Impresa & Stato n°40
LE ESIGENZE
DELLE IMPRESE
di
ENZO PULITANÒ
La crisi della giustizia civile
vista da chi opera
giorno per giorno nelle aziende
Troppe, troppo
lunghe e troppo costose: si può così sintetizzare il giudizio
unanime degli operatori del diritto, e non solo di essi, sulle cause civili
che affollano le aule giudiziarie. Questa valutazione negativa, purtroppo,
riguarda tutto il contenzioso civile, quale che ne sia l'oggetto: contratti,
obbligazioni, società, assicurazioni, lavoro, famiglia e via dicendo.
In questa sede, peraltro, intenderò riferirmi alle sole controversie
che coinvolgono le imprese, considerate dall'osservatorio di chi opera
giorno per giorno, per professione, all'interno dell'impresa stessa, nell'ambito
di una Direzione Legale, e quindi ad immediato contatto con l'insorgere,
lo svilupparsi ed il risolversi - vittoriosamente, negativamente o transattivamente
- delle liti.
La quantità, la lunghezza ed i costi delle cause costituiscono
sì un grave ed oneroso problema, ma non l'unico. La stessa decisione
del giudice, pur ponendo fine ad una situazione di incertezza, può
venire a rappresentare un ulteriore problema per la sua non di rado difficile
adattabilità alla realtà operativa aziendale.
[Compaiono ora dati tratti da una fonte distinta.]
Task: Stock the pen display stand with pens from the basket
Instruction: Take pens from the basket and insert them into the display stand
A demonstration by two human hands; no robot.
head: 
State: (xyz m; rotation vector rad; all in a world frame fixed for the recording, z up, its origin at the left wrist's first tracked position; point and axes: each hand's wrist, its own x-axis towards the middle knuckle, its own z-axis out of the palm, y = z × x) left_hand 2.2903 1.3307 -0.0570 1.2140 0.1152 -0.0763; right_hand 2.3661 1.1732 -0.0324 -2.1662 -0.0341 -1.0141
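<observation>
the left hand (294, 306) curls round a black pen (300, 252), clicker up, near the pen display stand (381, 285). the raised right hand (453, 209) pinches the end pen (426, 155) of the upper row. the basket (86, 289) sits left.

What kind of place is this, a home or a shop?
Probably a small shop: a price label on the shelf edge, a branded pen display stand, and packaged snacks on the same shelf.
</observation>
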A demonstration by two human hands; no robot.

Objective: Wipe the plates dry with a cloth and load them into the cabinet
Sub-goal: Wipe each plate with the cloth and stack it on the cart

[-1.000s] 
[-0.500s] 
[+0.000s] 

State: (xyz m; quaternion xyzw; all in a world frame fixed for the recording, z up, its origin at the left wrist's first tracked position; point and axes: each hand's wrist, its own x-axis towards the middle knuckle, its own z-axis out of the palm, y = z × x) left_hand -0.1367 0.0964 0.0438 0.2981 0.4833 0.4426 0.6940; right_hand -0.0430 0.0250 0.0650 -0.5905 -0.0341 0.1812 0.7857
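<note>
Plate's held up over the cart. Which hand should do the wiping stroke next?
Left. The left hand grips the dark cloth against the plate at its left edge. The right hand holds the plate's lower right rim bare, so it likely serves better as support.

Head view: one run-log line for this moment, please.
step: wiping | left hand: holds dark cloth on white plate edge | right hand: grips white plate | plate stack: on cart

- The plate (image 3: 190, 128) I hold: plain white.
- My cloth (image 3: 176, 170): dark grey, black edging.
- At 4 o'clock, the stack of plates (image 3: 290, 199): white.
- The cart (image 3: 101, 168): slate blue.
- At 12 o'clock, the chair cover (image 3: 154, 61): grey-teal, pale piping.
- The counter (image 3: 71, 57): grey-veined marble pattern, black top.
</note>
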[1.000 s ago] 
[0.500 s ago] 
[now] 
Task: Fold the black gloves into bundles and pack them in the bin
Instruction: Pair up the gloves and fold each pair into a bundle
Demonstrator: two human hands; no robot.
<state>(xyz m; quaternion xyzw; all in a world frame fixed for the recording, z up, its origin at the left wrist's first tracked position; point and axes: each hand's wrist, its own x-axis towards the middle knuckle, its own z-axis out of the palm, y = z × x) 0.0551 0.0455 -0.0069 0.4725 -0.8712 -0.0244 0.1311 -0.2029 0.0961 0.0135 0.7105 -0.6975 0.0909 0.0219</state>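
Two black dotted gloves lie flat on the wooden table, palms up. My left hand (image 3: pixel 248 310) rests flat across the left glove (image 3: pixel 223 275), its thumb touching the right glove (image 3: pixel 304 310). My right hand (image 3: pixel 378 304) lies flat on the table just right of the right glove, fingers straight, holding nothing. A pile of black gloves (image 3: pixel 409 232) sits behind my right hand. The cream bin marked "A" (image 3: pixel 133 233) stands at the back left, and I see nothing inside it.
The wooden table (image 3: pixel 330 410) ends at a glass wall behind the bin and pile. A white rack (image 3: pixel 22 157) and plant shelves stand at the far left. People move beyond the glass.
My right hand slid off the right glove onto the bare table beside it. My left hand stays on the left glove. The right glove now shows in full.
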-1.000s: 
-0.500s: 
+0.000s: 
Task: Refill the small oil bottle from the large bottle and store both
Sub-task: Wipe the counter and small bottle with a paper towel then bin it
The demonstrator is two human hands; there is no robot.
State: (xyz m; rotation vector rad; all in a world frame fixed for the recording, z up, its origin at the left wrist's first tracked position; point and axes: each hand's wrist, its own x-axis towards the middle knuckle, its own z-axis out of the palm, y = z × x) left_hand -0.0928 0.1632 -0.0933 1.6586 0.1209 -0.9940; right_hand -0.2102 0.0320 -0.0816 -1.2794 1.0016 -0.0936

Si assiste,
in altre parole, ad una frattura fra realtà giuridica e realtà
dei fatti, che - quando si verifica - deriva non certo, o almeno non sempre,
da cattiva applicazione della norma giuridica, quanto piuttosto da una
cattiva norma e/o da una incompleta e lacunosa conoscenza da parte del
giudice degli interna corporis aziendali. La pressoché totalità
dei giuristi di impresa si è trovata a fronteggiare almeno una volta
situazioni in cui l'esecuzione di una sentenza, o di un provvedimento cautelare,
sia apparsa impossibile senza alterare o addirittura scombussolare la corretta
organizzazione dell'azienda soccombente, in misura assolutamente sproporzionata
ed al di là dell'effettivo (giusto) vantaggio e tornaconto della
parte vittoriosa. Non si vuole dire che l'impresa non dovrebbe perdere,
ma soltanto far notare che la decisione giudiziale non sempre porta ad
un corretto riequilibrio degli interessi delle parti pregiudicati dalla
violazione di un diritto di una di esse.
La elevata litigiosità è sempre stata una caratteristica
dell'animo umano, anche se motivata da torti, o asseriti torti, più
o meno gravi, subiti o minacciati. Nei fatti, quale che ne sia la causa,
l'elevato livello di contenzioso porta ad un intasamento dell'attività
dei Giudici Ordinari, costretti ad occuparsi nel medesimo tempo, e nelle
medesime udienze, di questioni di elevato valore, complessità e
delicatezza, e di altre piuttosto insignificanti.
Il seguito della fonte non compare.